As pointed out in the abstract below, the usually pattern is that depression is associated with an increase in obsessive compulsive symptoms and mania with a decrease. While Prozac has both antidepressant and antiOCD activity, I have seen people with both OCD and bipolar disorder do well when treated with Lamictal.

Unfortunately, not a hell of a lot has been written about the Bipolar-OCD connection.

Rev Bras Psiquiatr. 2005 Jun;27(2):139-42. Epub 2005 Jun 13.

Clinical expression of obsessive-compulsive disorder in women with bipolar disorder.

Issler CK, Amaral JA, Tamada RS, Schwartzmann AM, Shavitt RG, Miguel EC, Lafer B.

Psychiatric Institute, Clinical Hospital, Medical School, Universidade de São Paulo, São Paulo, Brazil. cillykissler@yahoo.com.br

OBJECTIVE: To study clinical and psychopathological features of obsessive-compulsive disorder (OCD) in women with bipolar disorder (BD).

METHODS: Fifteen outpatients with concurrent bipolar disorder I (80.0%) or II (20.0%) and obsessive-compulsive disorder were studied.

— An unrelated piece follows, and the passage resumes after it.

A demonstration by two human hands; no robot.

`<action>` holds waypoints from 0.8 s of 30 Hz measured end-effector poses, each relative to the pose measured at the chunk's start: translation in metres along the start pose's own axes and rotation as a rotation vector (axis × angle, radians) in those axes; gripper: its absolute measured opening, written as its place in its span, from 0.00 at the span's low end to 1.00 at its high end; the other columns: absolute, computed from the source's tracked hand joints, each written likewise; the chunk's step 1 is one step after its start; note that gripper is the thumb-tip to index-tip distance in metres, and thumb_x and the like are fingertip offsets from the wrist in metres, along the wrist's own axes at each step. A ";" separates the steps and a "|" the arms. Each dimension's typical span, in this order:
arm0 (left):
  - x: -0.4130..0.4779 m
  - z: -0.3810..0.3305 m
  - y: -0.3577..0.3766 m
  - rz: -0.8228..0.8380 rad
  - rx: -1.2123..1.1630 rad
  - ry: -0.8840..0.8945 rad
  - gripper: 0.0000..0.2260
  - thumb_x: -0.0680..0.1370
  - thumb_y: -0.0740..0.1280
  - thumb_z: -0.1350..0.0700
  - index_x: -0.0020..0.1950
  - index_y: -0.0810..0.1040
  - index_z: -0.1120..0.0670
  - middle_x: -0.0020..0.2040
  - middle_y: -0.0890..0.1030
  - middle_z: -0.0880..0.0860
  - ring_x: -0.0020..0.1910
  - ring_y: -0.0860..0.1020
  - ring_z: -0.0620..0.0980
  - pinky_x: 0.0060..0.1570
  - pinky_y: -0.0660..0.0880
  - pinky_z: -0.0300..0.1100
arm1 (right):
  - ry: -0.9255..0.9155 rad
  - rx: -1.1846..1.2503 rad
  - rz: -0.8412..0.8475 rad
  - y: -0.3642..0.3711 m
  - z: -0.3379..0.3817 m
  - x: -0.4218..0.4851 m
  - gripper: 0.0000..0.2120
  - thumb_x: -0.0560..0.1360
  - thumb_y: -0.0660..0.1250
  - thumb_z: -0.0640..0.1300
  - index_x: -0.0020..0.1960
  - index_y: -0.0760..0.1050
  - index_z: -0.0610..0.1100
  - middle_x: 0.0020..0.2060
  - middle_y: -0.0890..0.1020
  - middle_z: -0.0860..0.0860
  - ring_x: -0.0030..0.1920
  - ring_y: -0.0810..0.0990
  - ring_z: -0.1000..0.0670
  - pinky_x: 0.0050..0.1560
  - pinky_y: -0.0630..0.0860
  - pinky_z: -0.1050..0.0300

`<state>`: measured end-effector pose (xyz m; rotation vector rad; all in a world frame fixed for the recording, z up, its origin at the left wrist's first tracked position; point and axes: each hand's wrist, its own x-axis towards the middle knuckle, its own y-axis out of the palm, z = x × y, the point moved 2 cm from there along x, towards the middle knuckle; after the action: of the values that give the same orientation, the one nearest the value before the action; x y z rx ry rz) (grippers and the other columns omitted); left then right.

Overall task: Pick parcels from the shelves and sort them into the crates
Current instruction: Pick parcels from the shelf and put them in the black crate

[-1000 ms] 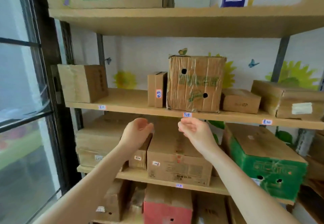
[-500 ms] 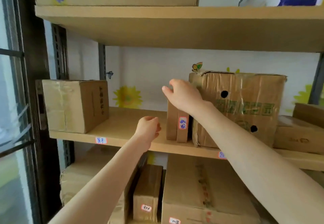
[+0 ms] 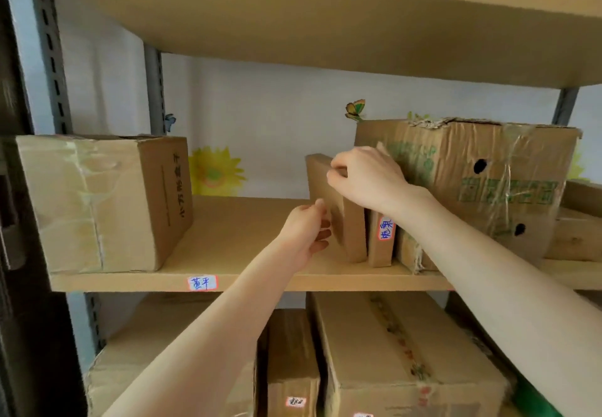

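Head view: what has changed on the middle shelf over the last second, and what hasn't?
Both hands rose from below the shelf edge. The right hand now grips the top of the left thin parcel, tilting it leftward away from its labelled neighbour; the left hand has come up against its side. The big taped box and left box stayed put.

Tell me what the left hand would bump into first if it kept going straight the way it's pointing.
Probably the thin upright parcel: the left hand points right and slightly up at its broad side, fingertips about touching it already. The right hand holds that parcel's top edge. Exact depth is unclear.
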<state>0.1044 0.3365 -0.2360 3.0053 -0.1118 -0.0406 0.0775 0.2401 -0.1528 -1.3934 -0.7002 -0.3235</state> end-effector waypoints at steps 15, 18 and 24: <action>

Most of them (80.0%) sought treatment for bipolar disorder. They were ascertained by means of the Structured Clinical Interview for DSM-IV (SCID/P), semi-structured interviews to investigate obsessions, compulsions and sensory phenomena that may precede compulsions and an additional module for the diagnosis of chronic motor and vocal tics. Severity of symptoms was assessed by the Yale-Brown Obsessive-Compulsive Rating Scale, Hamilton Depression Rating Scale and Young Mania Rating Scale.

RESULTS: Obsessive-compulsive disorder presented early onset (before the age of 10) in 9 (60%) cases, preceded bipolar disorder in 10 (66.7%) and displayed chronic waxing and waning course in 13 (86.7%) of them. There was wide overlap between types of obsessive-compulsive symptoms and all patients experienced sensory phenomena preceding the compulsions. There was no clear-cut impact of depressive and manic episodes on the intensity of obsessive-compulsive symptoms, which increased in depression and decreased in mania in 40.0% of the cases, had the opposite pattern in 26.7% of the patients and fluctuated inconsistently in the rest of them. Tics disorders were diagnosed in 5 (33.3%) patients.

CONCLUSIONS: Our results suggest that in women with comorbid bipolar disorder and obsessive-compulsive disorder the latter presents features that may be typical of the association of the two disorders, such as early onset and sensory phenomena preceding compulsions. A prospective controlled study is necessary to confirm these observations, due to some limitations of our study: small exclusively female sample, heterogeneity concerning the type of bipolar disorder and the disorder that determined sought of treatment and retrospective non-controlled design.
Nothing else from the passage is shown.